Give your car to your brother, sell your business to a friend for a dollar, or move money into a trust before you file, and a bankruptcy trustee can undo the whole thing. Federal law lets the trustee reach back two years. Wisconsin law allows that stretch to four years.
What Counts as a Fraudulent Transfer
A fraudulent transfer is an unfair transaction that moves property out of a creditor’s reach. According to the Bankruptcy Code, there are two types of fraudulent transfers under 11 U.S.C. § 548:
- Actual fraud: This is when you transfer property with the intent to hinder, delay, or defraud a creditor. Here, intent is the key factor.

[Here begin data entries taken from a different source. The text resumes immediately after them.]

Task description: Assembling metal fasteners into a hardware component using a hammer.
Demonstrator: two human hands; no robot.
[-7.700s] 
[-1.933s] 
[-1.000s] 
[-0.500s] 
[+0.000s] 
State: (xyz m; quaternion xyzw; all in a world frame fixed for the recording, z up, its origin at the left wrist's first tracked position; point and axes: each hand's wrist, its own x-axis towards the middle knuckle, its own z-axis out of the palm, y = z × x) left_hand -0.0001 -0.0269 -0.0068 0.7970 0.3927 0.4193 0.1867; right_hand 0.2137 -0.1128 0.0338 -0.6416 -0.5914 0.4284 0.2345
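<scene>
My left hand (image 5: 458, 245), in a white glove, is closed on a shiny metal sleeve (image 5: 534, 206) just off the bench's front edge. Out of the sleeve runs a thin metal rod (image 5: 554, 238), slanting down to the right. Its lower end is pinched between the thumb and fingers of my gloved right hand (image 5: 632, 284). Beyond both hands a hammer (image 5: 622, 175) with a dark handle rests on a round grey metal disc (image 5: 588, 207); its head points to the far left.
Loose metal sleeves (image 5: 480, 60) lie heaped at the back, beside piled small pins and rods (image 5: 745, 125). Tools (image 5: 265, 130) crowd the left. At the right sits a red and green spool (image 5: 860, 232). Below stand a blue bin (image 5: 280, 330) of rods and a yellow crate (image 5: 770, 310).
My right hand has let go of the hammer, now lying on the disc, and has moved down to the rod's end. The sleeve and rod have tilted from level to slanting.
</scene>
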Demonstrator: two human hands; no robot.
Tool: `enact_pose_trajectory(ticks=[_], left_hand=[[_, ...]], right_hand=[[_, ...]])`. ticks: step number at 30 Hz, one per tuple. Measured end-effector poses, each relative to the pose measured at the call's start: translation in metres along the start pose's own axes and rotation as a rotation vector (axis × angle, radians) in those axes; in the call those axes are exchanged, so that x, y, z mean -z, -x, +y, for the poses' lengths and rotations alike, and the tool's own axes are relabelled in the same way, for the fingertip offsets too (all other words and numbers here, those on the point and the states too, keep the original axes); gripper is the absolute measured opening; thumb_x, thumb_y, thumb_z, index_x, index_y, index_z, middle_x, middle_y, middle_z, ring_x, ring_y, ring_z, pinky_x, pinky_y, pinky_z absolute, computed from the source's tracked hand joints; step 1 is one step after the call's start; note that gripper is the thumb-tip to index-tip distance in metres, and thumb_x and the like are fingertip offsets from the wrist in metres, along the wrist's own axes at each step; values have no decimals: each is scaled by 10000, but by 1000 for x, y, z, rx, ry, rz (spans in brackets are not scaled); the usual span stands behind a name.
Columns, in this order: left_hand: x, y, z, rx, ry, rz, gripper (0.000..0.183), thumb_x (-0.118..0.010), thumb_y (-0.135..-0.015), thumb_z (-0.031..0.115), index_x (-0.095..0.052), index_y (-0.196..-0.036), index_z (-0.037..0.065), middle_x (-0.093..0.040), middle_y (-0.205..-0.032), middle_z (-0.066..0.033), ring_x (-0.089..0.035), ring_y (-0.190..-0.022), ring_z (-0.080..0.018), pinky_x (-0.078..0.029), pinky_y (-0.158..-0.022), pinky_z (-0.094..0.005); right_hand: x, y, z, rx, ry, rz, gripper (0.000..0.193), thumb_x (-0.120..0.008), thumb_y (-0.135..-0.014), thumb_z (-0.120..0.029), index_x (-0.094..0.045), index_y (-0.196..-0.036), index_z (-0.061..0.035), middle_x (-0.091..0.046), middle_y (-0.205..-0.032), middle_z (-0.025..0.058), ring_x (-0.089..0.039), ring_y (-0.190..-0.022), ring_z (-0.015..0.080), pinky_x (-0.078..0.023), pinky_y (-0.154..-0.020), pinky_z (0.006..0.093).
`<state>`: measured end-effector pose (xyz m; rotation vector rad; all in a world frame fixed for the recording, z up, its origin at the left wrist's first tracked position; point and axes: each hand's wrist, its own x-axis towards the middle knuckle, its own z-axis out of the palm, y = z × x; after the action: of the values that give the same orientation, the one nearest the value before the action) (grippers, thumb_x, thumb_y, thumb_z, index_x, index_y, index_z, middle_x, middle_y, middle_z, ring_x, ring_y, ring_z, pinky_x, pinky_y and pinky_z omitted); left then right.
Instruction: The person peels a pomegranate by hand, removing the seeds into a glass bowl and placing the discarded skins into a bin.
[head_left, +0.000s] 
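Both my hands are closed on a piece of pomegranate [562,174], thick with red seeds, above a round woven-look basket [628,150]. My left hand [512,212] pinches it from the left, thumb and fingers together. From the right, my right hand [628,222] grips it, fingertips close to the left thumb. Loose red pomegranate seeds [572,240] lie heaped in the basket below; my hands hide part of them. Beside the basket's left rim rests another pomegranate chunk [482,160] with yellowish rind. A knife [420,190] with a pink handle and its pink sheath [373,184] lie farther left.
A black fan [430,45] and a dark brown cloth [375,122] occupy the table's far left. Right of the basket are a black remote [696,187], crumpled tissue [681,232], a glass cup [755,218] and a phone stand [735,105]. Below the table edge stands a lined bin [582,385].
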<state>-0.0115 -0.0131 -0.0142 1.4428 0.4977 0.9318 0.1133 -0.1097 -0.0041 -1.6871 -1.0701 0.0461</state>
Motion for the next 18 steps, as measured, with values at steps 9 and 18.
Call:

- Constructive fraud: This occurs when you receive less than the reasonably equivalent value of something while you are insolvent. No bad intent is necessary for this type of transfer. This can happen to honest people who sell low or give away assets without considering their debts.
Constructive fraud is more common than actual fraud, and it can happen without any intention to cheat.
How Far Back the Trustee Can Look
The federal window is two years before your filing date. However, that isn’t the real limit in Wisconsin.
Under 11 U.S.C. § 544, a trustee can borrow state law, and the Wisconsin Uniform Voidable Transactions Law (renamed from the Uniform Fraudulent Transfer Act by Wisconsin Act 246 in 2023) gives creditors four years to challenge a transfer. For actual fraud, the clock can instead run one year from the date the transfer was discovered. Property moved into a self-settled trust can be pulled back as far as ten years under § 548(e).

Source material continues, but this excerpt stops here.